Effect of Moisture Content on the Permanent Strain of Yellow River Alluvial Silt under Long-Term Cyclic Loading

Abstract

The Yellow River alluvial silt has unique engineering properties and is unstable when encountering moisture. The mechanical properties of silt subgrade can be impaired by the increase in moisture content due to rainwater infiltration, which has a negative effect on traffic safety. To further reveal the influence of moisture content on the deformation characteristics of silt, a series of monotonic and cyclic triaxial tests were conducted on the alluvial silt with different moisture contents. The development law of cyclic accumulative permanent strain and the effects of moisture content, cyclic deviator stress and confining pressure on the axial permanent strain of silt were explored.
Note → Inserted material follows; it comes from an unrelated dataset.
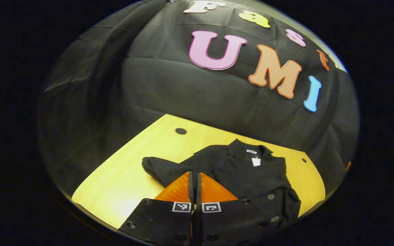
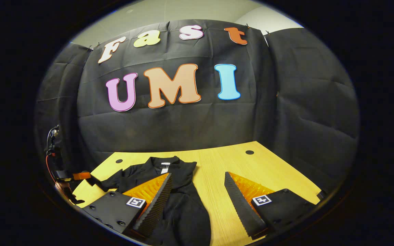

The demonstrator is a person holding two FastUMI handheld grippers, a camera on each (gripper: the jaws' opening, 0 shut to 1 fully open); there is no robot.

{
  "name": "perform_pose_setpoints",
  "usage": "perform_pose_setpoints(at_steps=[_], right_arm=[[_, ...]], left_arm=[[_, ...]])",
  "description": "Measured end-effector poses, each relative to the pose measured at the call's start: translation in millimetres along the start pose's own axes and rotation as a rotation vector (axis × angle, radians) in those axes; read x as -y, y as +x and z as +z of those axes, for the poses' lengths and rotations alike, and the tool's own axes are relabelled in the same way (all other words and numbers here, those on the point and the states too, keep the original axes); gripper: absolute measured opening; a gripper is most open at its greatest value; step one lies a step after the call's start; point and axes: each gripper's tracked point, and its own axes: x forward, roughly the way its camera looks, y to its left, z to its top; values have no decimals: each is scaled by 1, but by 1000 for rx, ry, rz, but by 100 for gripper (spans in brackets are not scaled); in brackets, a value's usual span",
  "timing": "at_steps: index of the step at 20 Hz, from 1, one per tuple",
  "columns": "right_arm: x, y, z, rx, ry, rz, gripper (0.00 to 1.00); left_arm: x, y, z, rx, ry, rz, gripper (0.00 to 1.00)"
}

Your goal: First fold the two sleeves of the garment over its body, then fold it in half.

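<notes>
One black garment on the wooden table, two grippers held just short of it.

Nearest, the left gripper (image 1: 195, 177) has its fingers pressed together, tips at the garment's (image 1: 248, 171) near sleeve; whether cloth is pinched between them I cannot tell. The right gripper (image 2: 197, 181) stands wide apart, one finger over the cloth, the other over bare table (image 2: 217, 164). The garment lies lengthwise, hem toward the grippers, collar and one white tag (image 1: 255, 161) toward the wall. Two dark holes mark the table's far edge.
</notes>
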Motion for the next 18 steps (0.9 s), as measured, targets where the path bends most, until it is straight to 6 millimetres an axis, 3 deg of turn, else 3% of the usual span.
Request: perform_pose_setpoints(at_steps=[7, 8, 9, 10, 11, 18], right_arm=[[16, -5, -14, -26, 22, 5, 97], [18, -5, -14, -29, 27, 9, 94], [22, -5, -14, -29, 31, 10, 97], [26, -3, -14, -28, 34, 9, 93], [30, -2, -14, -27, 37, 9, 97], [64, 2, -15, -46, 26, -7, 97]], left_arm=[[113, 40, 17, 28, 22, -164, 0], [126, 44, 17, 33, 26, -184, 0], [142, 48, 17, 33, 34, -206, 0], [158, 51, 16, 31, 44, -227, 0], [173, 54, 15, 27, 49, -247, 0], [272, 79, -2, -3, 63, -357, 0]])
The study shows that the static strength of silt decreases with the increase in moisture content, and the attenuation of static strength is mainly caused by the decrease in cohesion due to the reduction in matric suction. The permanent strain rises linearly with the increase in moisture content and cyclic deviator stress, and decreases with the increase in confining pressure. An empirical model for predicting the permanent strain of silt under long-term cyclic loading considering the effect of moisture content was established. Compared with the test data and other existing models, the established model has easier obtained parameters, higher prediction accuracy and better applicability.